• WHAT YOU SHOULD DO
Word for word, set down every line of the entries below from the line with "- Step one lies" to the line with "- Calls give", including both, and no other line.

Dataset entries
========
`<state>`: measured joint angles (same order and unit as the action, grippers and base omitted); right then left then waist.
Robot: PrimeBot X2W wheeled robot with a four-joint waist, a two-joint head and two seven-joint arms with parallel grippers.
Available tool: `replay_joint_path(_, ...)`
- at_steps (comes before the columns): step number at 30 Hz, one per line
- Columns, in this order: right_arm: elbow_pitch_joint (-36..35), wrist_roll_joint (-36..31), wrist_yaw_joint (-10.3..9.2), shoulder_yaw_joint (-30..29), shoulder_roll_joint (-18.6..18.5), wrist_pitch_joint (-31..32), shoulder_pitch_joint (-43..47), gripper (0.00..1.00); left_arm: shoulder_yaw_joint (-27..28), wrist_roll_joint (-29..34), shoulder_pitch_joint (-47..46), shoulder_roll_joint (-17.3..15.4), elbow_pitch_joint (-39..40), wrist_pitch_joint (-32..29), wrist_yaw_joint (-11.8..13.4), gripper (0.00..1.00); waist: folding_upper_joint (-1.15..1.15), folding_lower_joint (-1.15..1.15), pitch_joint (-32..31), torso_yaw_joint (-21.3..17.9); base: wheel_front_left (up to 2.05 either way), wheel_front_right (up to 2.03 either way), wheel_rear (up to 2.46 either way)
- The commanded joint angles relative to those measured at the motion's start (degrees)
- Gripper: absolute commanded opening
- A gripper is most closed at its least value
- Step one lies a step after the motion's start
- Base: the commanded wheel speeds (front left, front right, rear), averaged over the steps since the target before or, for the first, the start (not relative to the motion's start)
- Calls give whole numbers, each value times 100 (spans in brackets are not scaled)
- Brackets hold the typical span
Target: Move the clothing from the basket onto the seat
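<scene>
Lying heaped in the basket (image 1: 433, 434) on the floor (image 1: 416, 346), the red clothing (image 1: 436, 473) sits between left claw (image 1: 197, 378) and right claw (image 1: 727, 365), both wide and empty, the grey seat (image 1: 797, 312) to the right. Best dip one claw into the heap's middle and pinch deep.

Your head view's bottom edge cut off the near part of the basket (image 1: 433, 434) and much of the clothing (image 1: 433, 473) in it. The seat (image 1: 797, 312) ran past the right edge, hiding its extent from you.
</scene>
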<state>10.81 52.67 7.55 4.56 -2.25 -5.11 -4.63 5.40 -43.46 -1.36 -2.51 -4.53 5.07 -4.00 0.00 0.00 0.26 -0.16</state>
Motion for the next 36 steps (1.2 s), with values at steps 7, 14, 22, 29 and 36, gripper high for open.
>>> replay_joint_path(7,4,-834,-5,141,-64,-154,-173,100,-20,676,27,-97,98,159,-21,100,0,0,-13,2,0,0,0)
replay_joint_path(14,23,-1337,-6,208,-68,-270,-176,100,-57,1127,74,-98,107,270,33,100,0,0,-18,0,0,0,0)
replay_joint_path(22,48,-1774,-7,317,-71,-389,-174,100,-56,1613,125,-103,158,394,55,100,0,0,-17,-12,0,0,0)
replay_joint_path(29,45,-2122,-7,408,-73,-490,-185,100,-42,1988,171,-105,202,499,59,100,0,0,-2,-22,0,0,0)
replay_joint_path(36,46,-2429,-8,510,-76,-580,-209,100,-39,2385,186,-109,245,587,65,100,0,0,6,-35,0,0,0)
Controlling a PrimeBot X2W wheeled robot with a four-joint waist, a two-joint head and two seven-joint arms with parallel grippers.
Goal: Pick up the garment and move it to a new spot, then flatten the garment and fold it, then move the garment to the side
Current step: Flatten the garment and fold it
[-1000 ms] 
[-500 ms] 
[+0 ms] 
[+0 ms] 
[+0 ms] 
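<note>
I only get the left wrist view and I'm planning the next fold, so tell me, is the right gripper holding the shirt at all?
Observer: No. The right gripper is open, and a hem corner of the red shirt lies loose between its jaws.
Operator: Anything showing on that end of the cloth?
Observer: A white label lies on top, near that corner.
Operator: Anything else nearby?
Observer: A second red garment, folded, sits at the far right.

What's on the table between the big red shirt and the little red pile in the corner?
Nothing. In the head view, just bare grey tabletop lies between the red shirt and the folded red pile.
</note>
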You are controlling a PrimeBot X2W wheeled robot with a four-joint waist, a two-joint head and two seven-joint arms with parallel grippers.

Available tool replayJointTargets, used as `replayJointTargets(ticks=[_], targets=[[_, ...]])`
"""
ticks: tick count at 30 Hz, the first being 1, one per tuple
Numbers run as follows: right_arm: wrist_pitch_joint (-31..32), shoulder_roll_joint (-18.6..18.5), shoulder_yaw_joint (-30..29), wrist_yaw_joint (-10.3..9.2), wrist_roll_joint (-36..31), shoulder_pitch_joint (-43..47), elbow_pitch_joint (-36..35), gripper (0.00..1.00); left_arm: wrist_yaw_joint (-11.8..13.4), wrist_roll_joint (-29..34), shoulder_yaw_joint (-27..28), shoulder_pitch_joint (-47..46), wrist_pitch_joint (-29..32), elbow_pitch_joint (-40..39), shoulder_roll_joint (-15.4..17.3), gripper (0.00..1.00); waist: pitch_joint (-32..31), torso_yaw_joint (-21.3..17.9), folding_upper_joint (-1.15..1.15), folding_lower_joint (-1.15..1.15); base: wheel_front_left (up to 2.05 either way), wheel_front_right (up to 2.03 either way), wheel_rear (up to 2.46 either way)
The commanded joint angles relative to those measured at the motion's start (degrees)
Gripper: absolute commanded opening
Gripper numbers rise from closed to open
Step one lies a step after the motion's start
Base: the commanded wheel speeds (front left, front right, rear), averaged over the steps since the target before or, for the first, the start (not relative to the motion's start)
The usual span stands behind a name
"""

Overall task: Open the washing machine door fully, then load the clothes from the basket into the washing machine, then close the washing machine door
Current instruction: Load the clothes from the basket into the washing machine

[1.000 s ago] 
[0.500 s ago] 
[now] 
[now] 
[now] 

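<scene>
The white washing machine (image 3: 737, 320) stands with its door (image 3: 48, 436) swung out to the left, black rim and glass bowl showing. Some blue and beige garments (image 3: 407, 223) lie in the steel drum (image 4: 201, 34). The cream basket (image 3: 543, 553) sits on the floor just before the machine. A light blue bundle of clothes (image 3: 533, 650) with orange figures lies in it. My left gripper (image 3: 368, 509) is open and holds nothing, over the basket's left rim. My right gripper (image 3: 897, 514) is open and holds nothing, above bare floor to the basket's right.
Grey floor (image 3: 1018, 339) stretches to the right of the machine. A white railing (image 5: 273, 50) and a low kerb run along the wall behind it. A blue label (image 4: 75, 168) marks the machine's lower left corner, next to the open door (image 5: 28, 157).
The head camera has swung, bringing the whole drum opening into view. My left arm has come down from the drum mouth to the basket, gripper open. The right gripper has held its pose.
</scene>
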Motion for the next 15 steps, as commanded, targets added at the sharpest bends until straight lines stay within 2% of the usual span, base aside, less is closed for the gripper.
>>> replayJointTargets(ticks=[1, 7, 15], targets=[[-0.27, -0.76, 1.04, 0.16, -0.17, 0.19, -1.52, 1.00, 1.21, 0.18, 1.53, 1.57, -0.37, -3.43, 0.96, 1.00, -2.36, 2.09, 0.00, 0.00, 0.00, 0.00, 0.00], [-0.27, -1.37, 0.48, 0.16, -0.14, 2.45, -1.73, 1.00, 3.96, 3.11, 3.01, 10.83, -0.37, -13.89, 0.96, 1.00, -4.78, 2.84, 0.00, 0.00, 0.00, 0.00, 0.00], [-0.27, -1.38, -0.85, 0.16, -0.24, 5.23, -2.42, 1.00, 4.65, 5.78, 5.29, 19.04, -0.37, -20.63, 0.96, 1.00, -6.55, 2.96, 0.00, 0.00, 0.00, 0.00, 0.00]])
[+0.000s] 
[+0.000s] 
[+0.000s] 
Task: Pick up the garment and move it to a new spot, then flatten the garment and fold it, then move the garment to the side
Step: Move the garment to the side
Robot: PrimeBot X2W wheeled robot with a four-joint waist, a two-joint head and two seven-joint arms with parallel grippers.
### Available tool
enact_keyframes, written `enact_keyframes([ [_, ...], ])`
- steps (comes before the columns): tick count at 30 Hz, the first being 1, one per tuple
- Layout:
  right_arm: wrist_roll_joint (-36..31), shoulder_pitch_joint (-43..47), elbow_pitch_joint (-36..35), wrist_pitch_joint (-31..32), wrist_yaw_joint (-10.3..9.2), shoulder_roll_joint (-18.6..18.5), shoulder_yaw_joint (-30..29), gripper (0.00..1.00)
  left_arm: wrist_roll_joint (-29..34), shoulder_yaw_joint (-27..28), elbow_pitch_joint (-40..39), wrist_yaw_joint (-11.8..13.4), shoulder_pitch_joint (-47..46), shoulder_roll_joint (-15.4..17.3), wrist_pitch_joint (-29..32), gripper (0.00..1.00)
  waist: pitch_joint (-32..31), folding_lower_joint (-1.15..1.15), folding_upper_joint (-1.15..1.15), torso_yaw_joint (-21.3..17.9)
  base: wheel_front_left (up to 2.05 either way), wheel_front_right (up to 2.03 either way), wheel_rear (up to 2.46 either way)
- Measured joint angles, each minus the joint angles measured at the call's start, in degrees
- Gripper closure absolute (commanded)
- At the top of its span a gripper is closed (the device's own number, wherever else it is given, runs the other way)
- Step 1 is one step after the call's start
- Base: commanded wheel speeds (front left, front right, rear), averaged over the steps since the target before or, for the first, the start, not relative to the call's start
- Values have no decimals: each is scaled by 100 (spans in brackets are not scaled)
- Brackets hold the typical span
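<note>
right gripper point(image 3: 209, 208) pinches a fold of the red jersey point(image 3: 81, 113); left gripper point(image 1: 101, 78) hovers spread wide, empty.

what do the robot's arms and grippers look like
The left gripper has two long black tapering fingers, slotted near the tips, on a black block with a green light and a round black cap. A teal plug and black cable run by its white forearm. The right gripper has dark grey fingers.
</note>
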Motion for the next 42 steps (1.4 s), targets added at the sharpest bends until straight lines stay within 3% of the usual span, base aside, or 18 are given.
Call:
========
• TASK OUTPUT
- Step one lies a step after the motion's start
- Base: the commanded wheel speeds (front left, front right, rear), averaged over the steps since the target before or, for the first, the start (not relative to the motion's start)
- Calls give whole numbers, each value times 100 (spans in brackets are not scaled)

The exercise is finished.